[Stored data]
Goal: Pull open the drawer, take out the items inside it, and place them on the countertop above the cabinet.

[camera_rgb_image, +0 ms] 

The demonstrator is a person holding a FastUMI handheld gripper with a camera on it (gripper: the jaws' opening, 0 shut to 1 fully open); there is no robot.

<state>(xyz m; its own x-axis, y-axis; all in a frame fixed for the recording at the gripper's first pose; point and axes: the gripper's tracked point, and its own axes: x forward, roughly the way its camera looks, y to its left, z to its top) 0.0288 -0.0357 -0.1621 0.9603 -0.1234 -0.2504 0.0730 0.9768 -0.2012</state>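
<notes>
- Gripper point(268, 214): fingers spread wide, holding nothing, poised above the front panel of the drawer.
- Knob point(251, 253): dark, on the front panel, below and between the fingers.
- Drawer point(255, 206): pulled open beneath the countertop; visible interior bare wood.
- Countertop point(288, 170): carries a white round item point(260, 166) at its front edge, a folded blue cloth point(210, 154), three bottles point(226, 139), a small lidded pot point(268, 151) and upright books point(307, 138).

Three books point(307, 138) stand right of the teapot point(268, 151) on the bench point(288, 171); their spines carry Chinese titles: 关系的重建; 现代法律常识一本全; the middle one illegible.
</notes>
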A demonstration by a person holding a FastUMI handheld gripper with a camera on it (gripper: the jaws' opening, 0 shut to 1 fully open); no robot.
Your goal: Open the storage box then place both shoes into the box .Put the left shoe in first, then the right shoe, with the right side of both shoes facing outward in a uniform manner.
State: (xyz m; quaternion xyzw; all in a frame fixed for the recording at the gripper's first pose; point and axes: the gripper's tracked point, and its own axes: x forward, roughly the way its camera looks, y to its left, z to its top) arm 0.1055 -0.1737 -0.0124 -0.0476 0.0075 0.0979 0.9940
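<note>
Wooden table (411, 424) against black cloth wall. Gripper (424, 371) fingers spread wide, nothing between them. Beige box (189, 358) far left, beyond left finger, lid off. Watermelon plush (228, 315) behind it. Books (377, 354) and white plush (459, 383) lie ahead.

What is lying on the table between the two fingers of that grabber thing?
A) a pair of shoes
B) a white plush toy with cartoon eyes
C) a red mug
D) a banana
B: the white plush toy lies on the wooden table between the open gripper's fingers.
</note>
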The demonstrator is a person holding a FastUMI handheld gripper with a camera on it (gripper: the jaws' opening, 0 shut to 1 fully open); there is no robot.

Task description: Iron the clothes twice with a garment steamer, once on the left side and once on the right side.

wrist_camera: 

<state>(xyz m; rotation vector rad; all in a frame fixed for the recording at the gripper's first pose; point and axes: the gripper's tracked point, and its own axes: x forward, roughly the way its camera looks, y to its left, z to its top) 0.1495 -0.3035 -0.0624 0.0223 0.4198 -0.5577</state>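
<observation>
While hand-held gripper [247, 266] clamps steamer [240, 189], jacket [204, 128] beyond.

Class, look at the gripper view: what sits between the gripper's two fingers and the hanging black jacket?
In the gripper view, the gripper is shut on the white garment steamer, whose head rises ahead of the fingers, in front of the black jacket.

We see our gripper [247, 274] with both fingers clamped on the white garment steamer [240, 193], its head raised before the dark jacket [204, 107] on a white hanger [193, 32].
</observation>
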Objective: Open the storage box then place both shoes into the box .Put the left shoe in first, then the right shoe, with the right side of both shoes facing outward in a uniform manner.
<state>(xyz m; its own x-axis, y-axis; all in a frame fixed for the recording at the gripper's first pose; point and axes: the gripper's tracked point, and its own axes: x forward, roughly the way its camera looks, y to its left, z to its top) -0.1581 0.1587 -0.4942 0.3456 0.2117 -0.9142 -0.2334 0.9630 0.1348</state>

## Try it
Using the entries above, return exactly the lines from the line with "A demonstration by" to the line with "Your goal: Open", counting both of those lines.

## Your solution
A demonstration by a person holding a FastUMI handheld gripper with a camera on it (gripper: the jaws' opening, 0 shut to 1 fully open); no robot.
Your goal: Open the storage box then place both shoes into the box .Put the left shoe in first, then the right shoe, with the right side of both shoes facing outward in a uniform manner.

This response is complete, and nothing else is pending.